Patrick Pouyanné était l'invité de BFM Business ce jeudi 5 septembre

Patrick Pouyanné était l'invité de BFM Business ce jeudi 5 septembre - -

Patrick Pouyanné, directeur général de la branche raffinage et chimie chez Total, a expliqué sur BFMBusiness, ce jeudi 5 septembre, que l'Europe est en surcapacité de matières plastiques.

Le couperet est tombé mercredi 4 septembre. Total va arrêter le vapocraqueur de son site pétrochimique de Carling (Moselle). Patrick Pouyanné, directeur général de la branche raffinage et chimie chez Total, et invité de Good Morning Business sur BFM Business ce jeudi 5 septembre, a justifié cette décision.
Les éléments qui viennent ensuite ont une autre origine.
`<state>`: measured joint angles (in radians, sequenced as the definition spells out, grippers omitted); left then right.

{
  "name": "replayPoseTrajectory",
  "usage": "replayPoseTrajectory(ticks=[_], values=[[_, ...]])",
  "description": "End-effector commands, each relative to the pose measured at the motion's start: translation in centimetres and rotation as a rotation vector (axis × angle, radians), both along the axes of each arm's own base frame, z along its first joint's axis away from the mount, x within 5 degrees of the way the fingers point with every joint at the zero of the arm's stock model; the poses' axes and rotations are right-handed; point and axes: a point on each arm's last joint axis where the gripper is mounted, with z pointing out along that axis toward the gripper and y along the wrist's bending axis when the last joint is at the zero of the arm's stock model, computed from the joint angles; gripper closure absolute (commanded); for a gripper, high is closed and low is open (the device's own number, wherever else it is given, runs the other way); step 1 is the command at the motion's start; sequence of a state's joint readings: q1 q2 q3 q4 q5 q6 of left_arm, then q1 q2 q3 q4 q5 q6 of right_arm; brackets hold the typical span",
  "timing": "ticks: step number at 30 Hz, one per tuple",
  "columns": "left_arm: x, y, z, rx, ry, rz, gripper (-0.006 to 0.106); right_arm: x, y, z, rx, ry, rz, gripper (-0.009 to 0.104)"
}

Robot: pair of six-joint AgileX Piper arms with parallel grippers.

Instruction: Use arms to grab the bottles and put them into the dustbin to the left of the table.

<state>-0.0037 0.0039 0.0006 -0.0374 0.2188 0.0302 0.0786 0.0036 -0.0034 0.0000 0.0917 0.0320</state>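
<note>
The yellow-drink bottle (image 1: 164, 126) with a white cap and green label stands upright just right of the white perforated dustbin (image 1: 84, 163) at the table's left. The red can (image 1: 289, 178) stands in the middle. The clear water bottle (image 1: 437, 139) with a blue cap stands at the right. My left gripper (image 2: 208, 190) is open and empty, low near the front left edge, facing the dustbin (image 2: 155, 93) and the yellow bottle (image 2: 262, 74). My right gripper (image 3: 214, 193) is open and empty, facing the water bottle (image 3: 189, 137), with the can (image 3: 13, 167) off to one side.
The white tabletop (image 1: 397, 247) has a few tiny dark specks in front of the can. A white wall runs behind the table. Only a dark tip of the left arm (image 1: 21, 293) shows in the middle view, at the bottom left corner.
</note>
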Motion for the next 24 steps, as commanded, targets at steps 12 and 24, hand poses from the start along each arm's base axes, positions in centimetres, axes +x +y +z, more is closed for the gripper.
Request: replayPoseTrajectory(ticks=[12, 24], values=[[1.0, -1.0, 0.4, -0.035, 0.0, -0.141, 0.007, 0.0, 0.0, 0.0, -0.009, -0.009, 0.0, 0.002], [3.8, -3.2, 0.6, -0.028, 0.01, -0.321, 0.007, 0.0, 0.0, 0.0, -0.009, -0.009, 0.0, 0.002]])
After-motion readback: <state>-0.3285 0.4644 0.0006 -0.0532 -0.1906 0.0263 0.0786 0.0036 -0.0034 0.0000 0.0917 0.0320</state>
Pour bien la comprendre, Patrick Pouyanné a expliqué la situation. "A Carling, nous faisons les premières transformations du pétrole pour produire les matières gazeuses qui sont transformées en plastique. C'est le début de cette chaîne qui pose question, car il y a en Europe de fortes surcapacités. L'Europe est face à des concurrences qui viennent du Moyen-Orient, et qui viendront demain des Etats-Unis. Car en Europe, nous faisons des plastiques à partir de pétrole, alors qu'eux le font à partir du gaz qui est moins cher".

Mais la concurrence n'est pas le seul problème. Tout d'abord, "la demande de plastique en Europe a baissé de 10% en cinq ans". Ensuite, le site de Carling possède deux faiblesse: "ce n'est pas un port donc il est loin des sites d'approvisionnement, et contrairement aux grands sites de pétrochimie en Europe, il n'est pas lié à une raffinerie". Il faut donc faire venir le nafta, qui est la matière première, ce qui engendre des coûts.

166 millions d'investissements

Néanmoins, Total a pris la décision de garder Carling comme un site industriel. En effet, selon Patrick Pouyanné, ce site a des atouts. "L'activité de transformation de gaz en matière plastique est rentable. Seule celle de transformation de pétrole en gaz est lourdement déficitaire".

Donc Total va investir 166 millions d'euros et y développer de nouvelles technologies. Le projet est "d'amener des nouvelles productions sur lesquelles le coût de matières premières n'est pas un problème (seulement 10% de la valeur ajoutée) et donc une nouvelle chimie de pointe où la valeur ajoutée est plus forte". Le groupe va donc supprimer 210 emplois sans licencier.